> _What you should do_
The reply should consist of the full listing, written out exactly.

> _Data segment_
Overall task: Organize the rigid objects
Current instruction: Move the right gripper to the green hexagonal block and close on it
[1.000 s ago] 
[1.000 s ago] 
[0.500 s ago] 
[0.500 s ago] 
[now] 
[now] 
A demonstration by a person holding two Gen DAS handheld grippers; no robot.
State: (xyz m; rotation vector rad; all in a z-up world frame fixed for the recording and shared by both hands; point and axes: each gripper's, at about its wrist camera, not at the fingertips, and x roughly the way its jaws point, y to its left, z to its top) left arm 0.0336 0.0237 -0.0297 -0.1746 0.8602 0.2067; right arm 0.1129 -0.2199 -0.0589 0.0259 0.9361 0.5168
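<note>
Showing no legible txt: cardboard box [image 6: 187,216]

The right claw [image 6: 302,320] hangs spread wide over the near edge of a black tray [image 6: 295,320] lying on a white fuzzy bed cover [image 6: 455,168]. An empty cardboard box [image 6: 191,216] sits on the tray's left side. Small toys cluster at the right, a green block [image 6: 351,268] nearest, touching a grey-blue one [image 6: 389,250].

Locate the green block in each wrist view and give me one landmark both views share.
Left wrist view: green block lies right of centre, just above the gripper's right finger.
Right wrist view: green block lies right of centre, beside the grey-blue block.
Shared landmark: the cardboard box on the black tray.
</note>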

> _Answer_
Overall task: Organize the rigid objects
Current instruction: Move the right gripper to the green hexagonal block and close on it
[1.000 s ago] 
[1.000 s ago] 
[0.500 s ago] 
[0.500 s ago] 
[now] 
[now] 
A demonstration by a person holding two Gen DAS handheld grippers; no robot.
State: (xyz m; rotation vector rad; all in a z-up world frame fixed for the recording and shared by both hands; point and axes: each gripper's, at about its wrist camera, not at the fingertips, and x roughly the way its jaws point, y to its left, z to its top) left arm 0.0336 0.0237 -0.0297 -0.1746 0.8602 0.2067; right arm 0.1129 -0.2199 -0.0589 0.0259 0.9361 0.5168
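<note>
Showing no legible txt: cardboard box [image 6: 187,216]

The right claw [image 6: 302,320] hangs spread wide over the near edge of a black tray [image 6: 295,320] lying on a white fuzzy bed cover [image 6: 455,168]. An empty cardboard box [image 6: 191,216] sits on the tray's left side. Small toys cluster at the right, a green block [image 6: 351,268] nearest, touching a grey-blue one [image 6: 389,250].

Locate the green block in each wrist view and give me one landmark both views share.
Left wrist view: green block lies right of centre, just above the gripper's right finger.
Right wrist view: green block lies right of centre, beside the grey-blue block.
Shared landmark: the cardboard box on the black tray.
</note>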

The answer is complete.